The full set of lines below has to be duplicated exactly, with no picture kept.

• **Source data**:
____
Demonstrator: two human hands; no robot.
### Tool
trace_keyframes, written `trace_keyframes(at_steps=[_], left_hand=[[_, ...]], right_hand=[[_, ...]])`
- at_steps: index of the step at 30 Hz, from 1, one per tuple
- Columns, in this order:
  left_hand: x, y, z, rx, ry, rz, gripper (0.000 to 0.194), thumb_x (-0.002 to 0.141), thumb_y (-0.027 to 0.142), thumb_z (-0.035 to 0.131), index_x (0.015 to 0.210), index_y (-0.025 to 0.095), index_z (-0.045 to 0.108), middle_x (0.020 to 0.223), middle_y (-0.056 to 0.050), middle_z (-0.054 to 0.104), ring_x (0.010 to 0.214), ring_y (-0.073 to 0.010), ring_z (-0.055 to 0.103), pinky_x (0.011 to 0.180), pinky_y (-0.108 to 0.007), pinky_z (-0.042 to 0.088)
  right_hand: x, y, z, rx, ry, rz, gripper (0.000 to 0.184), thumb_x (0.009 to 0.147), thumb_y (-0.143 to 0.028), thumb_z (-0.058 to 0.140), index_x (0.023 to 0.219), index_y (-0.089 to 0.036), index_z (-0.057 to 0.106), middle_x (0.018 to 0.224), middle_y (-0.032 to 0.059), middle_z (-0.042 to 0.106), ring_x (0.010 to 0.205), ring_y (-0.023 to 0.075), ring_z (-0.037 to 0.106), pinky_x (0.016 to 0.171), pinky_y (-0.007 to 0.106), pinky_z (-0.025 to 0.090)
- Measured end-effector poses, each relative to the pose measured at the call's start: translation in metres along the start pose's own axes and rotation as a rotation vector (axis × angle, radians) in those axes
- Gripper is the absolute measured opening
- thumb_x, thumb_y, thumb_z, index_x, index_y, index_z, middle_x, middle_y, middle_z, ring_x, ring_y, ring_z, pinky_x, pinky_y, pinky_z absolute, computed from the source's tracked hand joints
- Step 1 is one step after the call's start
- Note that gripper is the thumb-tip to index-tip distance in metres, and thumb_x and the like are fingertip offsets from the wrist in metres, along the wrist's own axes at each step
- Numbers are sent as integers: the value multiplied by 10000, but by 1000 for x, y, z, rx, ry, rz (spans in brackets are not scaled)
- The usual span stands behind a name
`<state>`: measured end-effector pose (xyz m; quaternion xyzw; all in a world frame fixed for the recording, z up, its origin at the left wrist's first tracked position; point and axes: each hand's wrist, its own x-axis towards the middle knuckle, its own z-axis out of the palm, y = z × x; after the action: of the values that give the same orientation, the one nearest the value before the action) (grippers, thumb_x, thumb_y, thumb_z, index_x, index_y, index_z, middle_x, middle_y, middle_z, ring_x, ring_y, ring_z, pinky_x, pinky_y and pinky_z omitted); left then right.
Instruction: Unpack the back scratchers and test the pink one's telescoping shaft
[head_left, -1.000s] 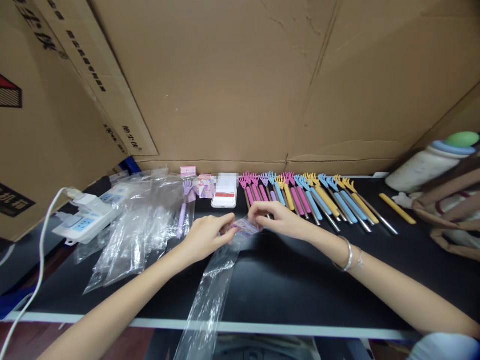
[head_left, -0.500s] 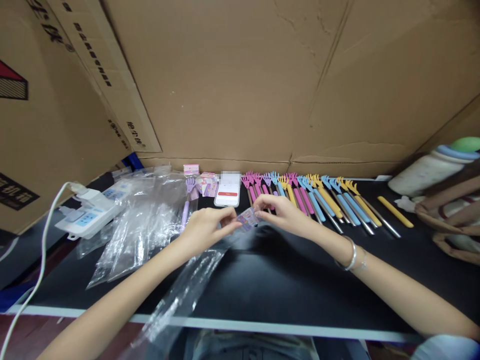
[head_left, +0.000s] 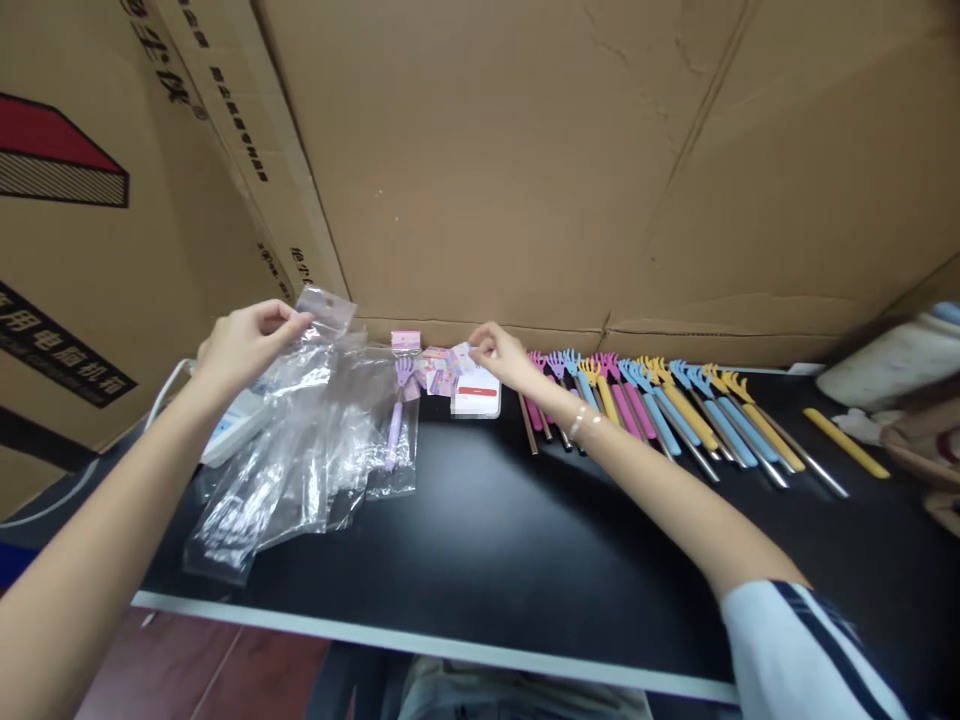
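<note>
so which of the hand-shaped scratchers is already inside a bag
The lone purple hand-shaped scratcher, lying sealed in a clear plastic bag left of the white phone; the pink, blue and yellow ones lie bare in a row.

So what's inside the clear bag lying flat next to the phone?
The clear bag holds one purple hand-shaped stick, head toward the cardboard wall. The table under it shows through; nothing else is visible inside.

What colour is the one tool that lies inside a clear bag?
Light purple: the bagged tool, seen in the head view.
</note>
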<state>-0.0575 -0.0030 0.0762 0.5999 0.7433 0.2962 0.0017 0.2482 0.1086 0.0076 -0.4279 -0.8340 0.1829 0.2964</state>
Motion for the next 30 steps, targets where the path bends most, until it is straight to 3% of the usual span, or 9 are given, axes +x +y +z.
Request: trace_keyframes(at_steps=[3, 6, 9, 15, 18, 21, 24, 28, 30], left_hand=[[18, -18, 9, 140, 100, -186, 523, 749, 671, 447, 971, 226, 610, 716, 71, 617, 1109, -285, 494, 890, -424, 332], [20, -30, 16, 178, 113, -64, 623, 777, 672, 421, 1154, 187, 524, 895, 36, 638, 1198, -328, 413, 907, -457, 341], [11, -34, 19, 220, 117, 104, 634, 836, 636, 355, 1255, 167, 438, 1103, -15, 593, 1250, -353, 335, 919, -473, 365], [-23, -17, 37, 236, -181, 466, 379, 877, 449, 416, 1166, 232, 531, 1153, -53, 587, 1099, -280, 478, 892, -411, 409], [-39, -12, 49, 246, -354, 608, 351, 878, 431, 403, 1162, 281, 543, 1090, -52, 614, 1030, -246, 530, 858, -367, 419], [-46, -15, 54, 280, -454, 602, 331, 876, 440, 389, 1111, 299, 574, 1038, -53, 631, 990, -236, 557, 841, -350, 425], [-45, -26, 55, 268, -454, 514, 350, 854, 463, 419, 1128, 292, 553, 1073, -62, 631, 976, -244, 576, 851, -362, 428], [-41, -34, 59, 167, -487, 408, 405, 839, 453, 440, 1198, 273, 491, 1093, -59, 646, 955, -247, 598, 855, -375, 439], [-43, -26, 61, 130, -418, 388, 398, 839, 469, 435, 1161, 253, 525, 1110, -69, 640, 996, -258, 583, 890, -393, 427]], right_hand=[[25, -8, 31, -103, 27, 40, 150, 846, -193, 463, 980, -144, 507, 831, 87, 622, 810, 202, 558, 695, 329, 420], [25, -18, 48, -209, 35, -34, 174, 858, -173, 453, 1004, -111, 524, 963, 170, 600, 984, 276, 493, 779, 405, 388], [2, -28, 56, -262, -38, -250, 202, 862, -127, 444, 1043, -122, 534, 1094, 158, 568, 1073, 262, 433, 867, 401, 345], [-46, -45, 74, -487, -137, -826, 239, 954, -166, 316, 1033, -178, 542, 1039, 70, 574, 978, 192, 440, 833, 337, 325], [-48, -50, 82, -575, -101, -901, 262, 971, -204, 289, 974, -178, 549, 946, 56, 582, 928, 182, 442, 764, 318, 324], [-42, -52, 79, -599, -75, -947, 300, 977, -185, 258, 934, -181, 555, 866, 45, 586, 904, 179, 443, 685, 305, 312], [-38, -51, 65, -601, -3, -970, 308, 977, -165, 248, 934, -186, 552, 846, 38, 585, 867, 168, 450, 622, 292, 291], [-34, -52, 35, -571, 152, -852, 303, 973, -162, 254, 929, -197, 552, 864, 36, 595, 839, 152, 476, 587, 277, 292], [-34, -53, 20, -518, 214, -776, 306, 970, -161, 257, 913, -198, 556, 901, 37, 602, 834, 140, 496, 591, 263, 313]])
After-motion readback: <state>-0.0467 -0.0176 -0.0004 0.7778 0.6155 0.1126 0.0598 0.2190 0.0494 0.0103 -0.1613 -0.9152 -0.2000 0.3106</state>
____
• **Exercise result**:
Demonstrator: two human hands; no robot.
### Tool
trace_keyframes, written `trace_keyframes(at_steps=[_], left_hand=[[_, ...]], right_hand=[[_, ...]])`
- at_steps: index of the step at 30 Hz, from 1, one per tuple
- Columns, in this order:
  left_hand: x, y, z, rx, ry, rz, gripper (0.000 to 0.194), thumb_x (-0.002 to 0.141), thumb_y (-0.027 to 0.142), thumb_z (-0.035 to 0.131), index_x (0.015 to 0.210), index_y (-0.025 to 0.095), index_z (-0.045 to 0.108), middle_x (0.020 to 0.223), middle_y (-0.056 to 0.050), middle_z (-0.054 to 0.104), ring_x (0.010 to 0.214), ring_y (-0.073 to 0.010), ring_z (-0.055 to 0.103), pinky_x (0.011 to 0.180), pinky_y (-0.108 to 0.007), pinky_z (-0.042 to 0.088)
  right_hand: x, y, z, rx, ry, rz, gripper (0.000 to 0.184), thumb_x (0.009 to 0.147), thumb_y (-0.143 to 0.028), thumb_z (-0.058 to 0.140), index_x (0.023 to 0.219), index_y (-0.089 to 0.036), index_z (-0.057 to 0.106), middle_x (0.018 to 0.224), middle_y (-0.032 to 0.059), middle_z (-0.042 to 0.106), ring_x (0.010 to 0.205), ring_y (-0.023 to 0.075), ring_z (-0.037 to 0.106), pinky_x (0.016 to 0.171), pinky_y (-0.007 to 0.106), pinky_z (-0.025 to 0.090)
- Measured end-effector poses, each relative to the pose measured at the call's start: translation in metres along the start pose's own axes and rotation as a rotation vector (axis × angle, radians) in those axes
- Gripper is the absolute measured opening
- thumb_x, thumb_y, thumb_z, index_x, index_y, index_z, middle_x, middle_y, middle_z, ring_x, ring_y, ring_z, pinky_x, pinky_y, pinky_z absolute, computed from the source's tracked hand joints
- Step 1 is one step after the call's start
- Note that gripper is the thumb-tip to index-tip distance in metres, and thumb_x and the like are fingertip offsets from the wrist in metres, along the wrist's own axes at each step
- Numbers are sent as integers: the value multiplied by 10000, but by 1000 for x, y, z, rx, ry, rz (spans in brackets are not scaled)
- The usual span stands behind a name
`<state>`: measured end-effector pose (xyz m; quaternion xyzw; all in a world frame fixed for the recording, z up, its origin at the left wrist's first tracked position; point and axes: each hand's wrist, its own x-axis towards the middle knuckle, its own z-axis out of the palm, y = z × x; after the action: of the values that give the same orientation, the one nearest the value before the action) (grippers, thumb_x, thumb_y, thumb_z, index_x, index_y, index_z, middle_x, middle_y, middle_z, ring_x, ring_y, ring_z, pinky_x, pinky_y and pinky_z omitted); left then right.
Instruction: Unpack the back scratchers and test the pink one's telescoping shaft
[head_left, -1.000s] 
[head_left, -0.500s] 
[head_left, +0.000s] 
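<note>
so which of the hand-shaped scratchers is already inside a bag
The lone purple hand-shaped scratcher, lying sealed in a clear plastic bag left of the white phone; the pink, blue and yellow ones lie bare in a row.

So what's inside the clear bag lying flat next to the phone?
The clear bag holds one purple hand-shaped stick, head toward the cardboard wall. The table under it shows through; nothing else is visible inside.

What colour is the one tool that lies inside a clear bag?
Light purple: the bagged tool, seen in the head view.
</note>
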<state>-0.0575 -0.0030 0.0762 0.5999 0.7433 0.2962 0.0017 0.2482 0.1086 0.0076 -0.4279 -0.8340 0.1829 0.2964</state>
Motion for the next 30 steps, targets where the path bends most, until it is straight to 3% of the usual span, or 9 are given, axes +x +y +z.
Request: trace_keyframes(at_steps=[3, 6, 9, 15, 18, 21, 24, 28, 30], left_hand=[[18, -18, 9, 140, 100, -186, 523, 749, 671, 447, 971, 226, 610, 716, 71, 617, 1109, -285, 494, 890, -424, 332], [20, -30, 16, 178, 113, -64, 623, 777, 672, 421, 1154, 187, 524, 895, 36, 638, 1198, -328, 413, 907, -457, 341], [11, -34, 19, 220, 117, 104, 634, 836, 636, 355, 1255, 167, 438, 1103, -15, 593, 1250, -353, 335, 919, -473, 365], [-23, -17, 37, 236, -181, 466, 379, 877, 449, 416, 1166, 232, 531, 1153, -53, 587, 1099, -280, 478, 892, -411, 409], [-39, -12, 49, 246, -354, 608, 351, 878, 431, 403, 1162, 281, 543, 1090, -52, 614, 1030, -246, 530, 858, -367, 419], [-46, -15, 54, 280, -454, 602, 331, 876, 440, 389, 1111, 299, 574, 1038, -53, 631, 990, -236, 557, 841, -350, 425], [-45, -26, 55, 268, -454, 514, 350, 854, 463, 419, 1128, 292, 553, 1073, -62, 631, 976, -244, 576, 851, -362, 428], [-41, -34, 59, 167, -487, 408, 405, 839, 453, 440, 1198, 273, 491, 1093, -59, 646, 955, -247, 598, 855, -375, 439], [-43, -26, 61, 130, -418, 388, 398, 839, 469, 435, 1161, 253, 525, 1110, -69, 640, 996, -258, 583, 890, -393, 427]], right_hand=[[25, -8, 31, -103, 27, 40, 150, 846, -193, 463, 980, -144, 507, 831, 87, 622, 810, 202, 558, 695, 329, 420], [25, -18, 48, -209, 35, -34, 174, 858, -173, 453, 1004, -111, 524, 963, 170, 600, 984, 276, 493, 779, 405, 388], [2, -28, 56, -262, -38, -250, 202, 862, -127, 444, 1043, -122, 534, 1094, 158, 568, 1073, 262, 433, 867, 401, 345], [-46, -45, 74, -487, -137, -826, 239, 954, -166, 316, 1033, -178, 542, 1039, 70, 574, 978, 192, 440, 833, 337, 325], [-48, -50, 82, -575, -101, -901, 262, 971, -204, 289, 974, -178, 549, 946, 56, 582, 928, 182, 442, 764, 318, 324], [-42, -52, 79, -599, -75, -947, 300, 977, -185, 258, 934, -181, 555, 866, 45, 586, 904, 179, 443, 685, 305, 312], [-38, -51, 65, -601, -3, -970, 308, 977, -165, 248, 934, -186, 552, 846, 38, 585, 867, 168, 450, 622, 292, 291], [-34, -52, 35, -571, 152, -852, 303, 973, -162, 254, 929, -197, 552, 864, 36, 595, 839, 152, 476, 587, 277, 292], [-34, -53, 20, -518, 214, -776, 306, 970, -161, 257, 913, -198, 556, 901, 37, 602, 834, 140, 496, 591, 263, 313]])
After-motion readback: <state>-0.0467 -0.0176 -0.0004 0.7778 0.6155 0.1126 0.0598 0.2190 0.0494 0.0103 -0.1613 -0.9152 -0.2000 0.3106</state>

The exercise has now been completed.